# Multimedia IP Design in SystemC Design Environment Adopting High-level Code Optimization

Sik Kim, Kwang-Hyun Cho, Hyung-Jun Lim, Kyung-muk Lim, Eui-Young Chung, Kyu-Myung Choi, Jeong-Taek Kong, Soo-Kwan Eo

CAE Center, System LSI Division, Semiconductor Business Samsung Electronics

Abstract — High-level design language such as SystemC has been gradually adopted to manage the increasing design complexity. In this paper, we describe the design experience of the NTSC/PAL video decoder in SystemC design environment. Especially, we focus on high-level code optimization techniques such as memory compaction and reusable communication interface design in addition to computing operation refinement to provide the source-level design controllability in behavioral design. Experimental results show that our method can reduce the design time from an algorithm to the gate-level netlist by more than 50% compared to the traditional RTL-based design method. Moreover, our method is competitive in terms of the design quality (area and latency) compared to conventional RTL-based method.

**Keywords:** behavioral synthesis, code optimization, design time (TAT), SystemC

# 1 Introduction

Recent advances in nanometer process technology have extremely increased the device density and design complexity.

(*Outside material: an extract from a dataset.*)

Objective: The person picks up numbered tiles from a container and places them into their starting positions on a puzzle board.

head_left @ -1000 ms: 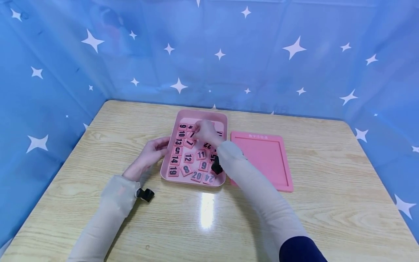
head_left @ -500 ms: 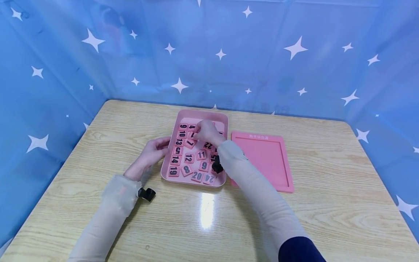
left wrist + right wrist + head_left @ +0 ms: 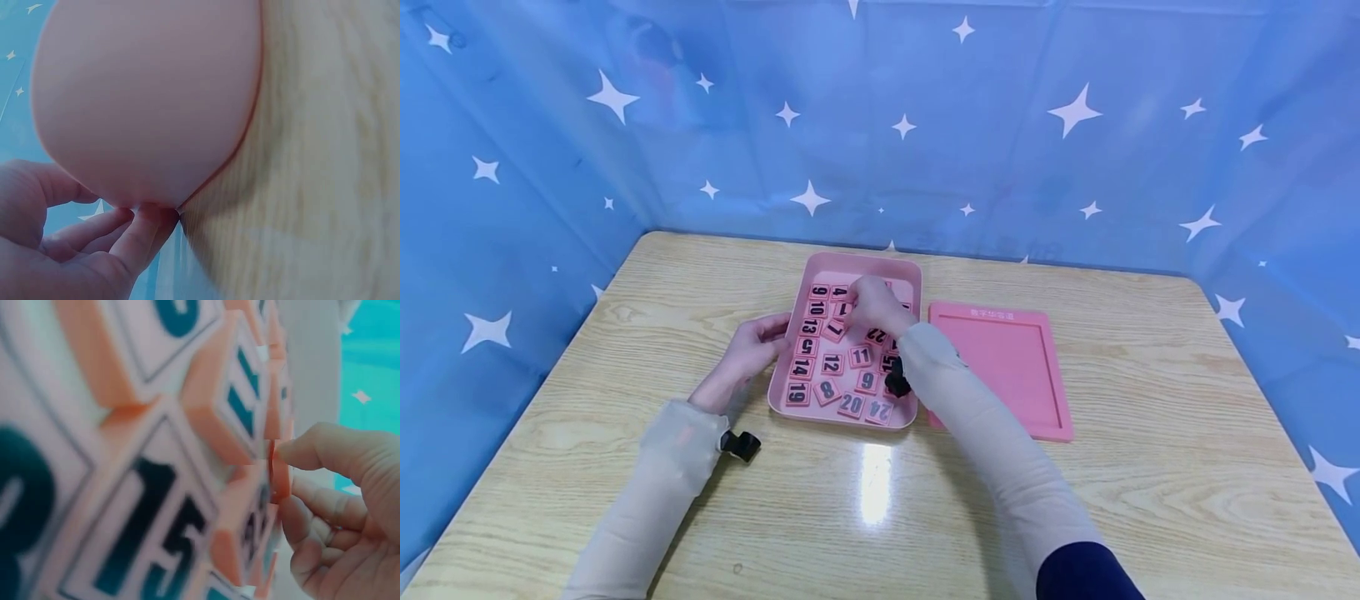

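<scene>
A pink tray (image 3: 865, 265) on the table holds several square pink tiles with black numbers. My left hand (image 3: 752, 348) is at the tray's left side; the left wrist view has its fingertips touching the tray's outer wall (image 3: 150, 112). Over the upper middle of the tray, my right hand (image 3: 874, 304) reaches in among the tiles. There, the right wrist view shows thumb and finger pinching the edges of a number tile (image 3: 282, 478), its face turned from view. Close by lie the 7 tile (image 3: 833, 330), the 11 tile (image 3: 240, 394) and the 15 tile (image 3: 147, 519). The right hand hides some tiles.
Right of the tray lies a flat pink frame board (image 3: 1000, 367) with a raised border, partly behind the right forearm. A column of tiles, including the 14 tile (image 3: 801, 367), lines the tray's left side. A blue star-patterned curtain (image 3: 970, 158) hangs behind the wooden table (image 3: 1157, 400).
The tile by my right fingertips, slanted a second ago, now sits straighter beside the left column. The right hand has barely shifted, and the left hand stays at the tray's side.
</scene>
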Demonstrator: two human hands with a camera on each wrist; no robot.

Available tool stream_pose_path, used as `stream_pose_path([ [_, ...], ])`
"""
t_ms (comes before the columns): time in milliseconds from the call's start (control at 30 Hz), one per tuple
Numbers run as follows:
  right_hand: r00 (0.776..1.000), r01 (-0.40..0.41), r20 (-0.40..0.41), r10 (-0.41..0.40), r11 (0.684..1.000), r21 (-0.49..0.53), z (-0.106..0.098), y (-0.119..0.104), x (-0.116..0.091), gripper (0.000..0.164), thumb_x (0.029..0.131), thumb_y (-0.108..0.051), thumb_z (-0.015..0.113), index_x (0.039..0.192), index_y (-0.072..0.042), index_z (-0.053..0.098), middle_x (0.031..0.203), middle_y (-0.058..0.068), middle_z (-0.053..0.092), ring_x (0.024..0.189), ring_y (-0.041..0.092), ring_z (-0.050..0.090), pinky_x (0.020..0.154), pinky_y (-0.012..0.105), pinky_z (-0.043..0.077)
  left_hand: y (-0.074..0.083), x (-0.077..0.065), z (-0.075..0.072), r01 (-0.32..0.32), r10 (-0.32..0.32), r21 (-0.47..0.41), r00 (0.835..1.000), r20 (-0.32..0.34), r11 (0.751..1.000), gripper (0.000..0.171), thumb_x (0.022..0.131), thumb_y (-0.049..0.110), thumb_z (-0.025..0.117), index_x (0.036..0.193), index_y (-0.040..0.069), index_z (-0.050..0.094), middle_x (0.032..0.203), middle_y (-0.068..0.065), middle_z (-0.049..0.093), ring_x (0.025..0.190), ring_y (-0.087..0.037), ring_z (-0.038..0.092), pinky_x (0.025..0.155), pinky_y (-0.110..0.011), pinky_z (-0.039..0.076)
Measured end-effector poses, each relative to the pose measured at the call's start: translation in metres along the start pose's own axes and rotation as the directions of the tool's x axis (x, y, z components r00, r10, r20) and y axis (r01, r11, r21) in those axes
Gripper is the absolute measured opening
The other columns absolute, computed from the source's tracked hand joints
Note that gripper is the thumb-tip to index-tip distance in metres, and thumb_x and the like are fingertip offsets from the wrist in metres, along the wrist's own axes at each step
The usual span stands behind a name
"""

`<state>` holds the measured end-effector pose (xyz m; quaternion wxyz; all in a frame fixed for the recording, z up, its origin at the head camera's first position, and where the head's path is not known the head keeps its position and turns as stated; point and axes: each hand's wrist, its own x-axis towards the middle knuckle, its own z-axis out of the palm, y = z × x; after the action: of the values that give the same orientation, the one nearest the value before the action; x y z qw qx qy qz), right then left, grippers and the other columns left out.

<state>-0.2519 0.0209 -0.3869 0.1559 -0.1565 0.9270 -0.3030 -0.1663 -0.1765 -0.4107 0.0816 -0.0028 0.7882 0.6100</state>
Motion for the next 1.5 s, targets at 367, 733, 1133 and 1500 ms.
stream_pose_path([
  [367,0.986,0.139,-0.097,-0.138,0.990,0.007,-0.037,0.003,-0.026,0.023,0.074,-0.019,0.079,0.083,-0.005,0.064,0.073,0.002,0.056,0.065,0.016,0.048,0.061,0.026,0.042,0.000,0.000,0.001,0.024,-0.024,-0.018,1.000,0.004,1.000,0.046,0.088,-0.009,0.048,0.134,-0.011,0.041,0.132,-0.031,0.046,0.121,-0.038,0.047,0.097,-0.032,0.044],
  [733,0.990,0.074,-0.119,-0.070,0.997,0.031,-0.078,0.039,-0.068,0.034,0.073,-0.012,0.075,0.103,0.000,0.065,0.102,0.013,0.064,0.092,0.026,0.057,0.079,0.036,0.050,0.000,0.000,0.001,0.055,-0.054,-0.023,0.999,0.005,0.998,0.048,0.088,-0.007,0.049,0.135,-0.010,0.040,0.134,-0.028,0.045,0.123,-0.036,0.045,0.099,-0.032,0.042],
  [1133,0.991,0.041,-0.129,-0.047,0.998,-0.044,-0.083,0.098,-0.096,0.027,0.075,-0.006,0.074,0.098,0.007,0.065,0.089,0.017,0.065,0.082,0.027,0.059,0.075,0.039,0.051,0.001,-0.002,0.001,0.046,-0.046,-0.004,0.999,0.001,0.999,0.046,0.089,-0.005,0.051,0.134,-0.010,0.041,0.134,-0.029,0.046,0.122,-0.036,0.047,0.098,-0.029,0.043],
  [1500,0.995,-0.024,-0.096,0.017,0.997,-0.076,-0.075,0.118,-0.100,0.021,0.075,-0.006,0.075,0.091,0.005,0.066,0.076,0.010,0.063,0.069,0.021,0.055,0.067,0.034,0.047,0.000,-0.002,0.001,0.045,-0.045,-0.052,0.999,0.010,0.998,0.047,0.088,-0.007,0.050,0.134,-0.011,0.041,0.134,-0.029,0.045,0.123,-0.036,0.045,0.094,-0.022,0.044],
])
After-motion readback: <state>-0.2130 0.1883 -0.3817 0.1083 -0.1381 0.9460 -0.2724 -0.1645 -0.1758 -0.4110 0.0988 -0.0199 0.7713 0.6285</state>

According to the ITRS report in 2004, the estimated design size in 2015 will be 43.8 times larger than that of in 2004 meanwhile the design time will be reduced by 16.7% [1]. Therefore, it is strongly required to develop a design methodology that can increase design productivity to cope with the design complexity increase.

Algorithmic or behavioral synthesis introduced a higher level of design abstraction and is believed to reduce design time efficiently. However, the sequential nature of the algorithm SW require an additional description method to exploit parallel execution and increased difficulties in behavioral design description until SystemC [2], a C++ class library that can describe parallel execution and bitwise data transfer, has been introduced.

In this paper, we describe a behavioral design procedure and behavioral-level code optimization techniques for NTSC/PAL video decoder application. Experimental results show that overall 50% design time reduction is possible when adopting our design method. We also measure the tool performance by comparing the design quality of the proposed behavioral synthesis flow and the traditional RTL flow.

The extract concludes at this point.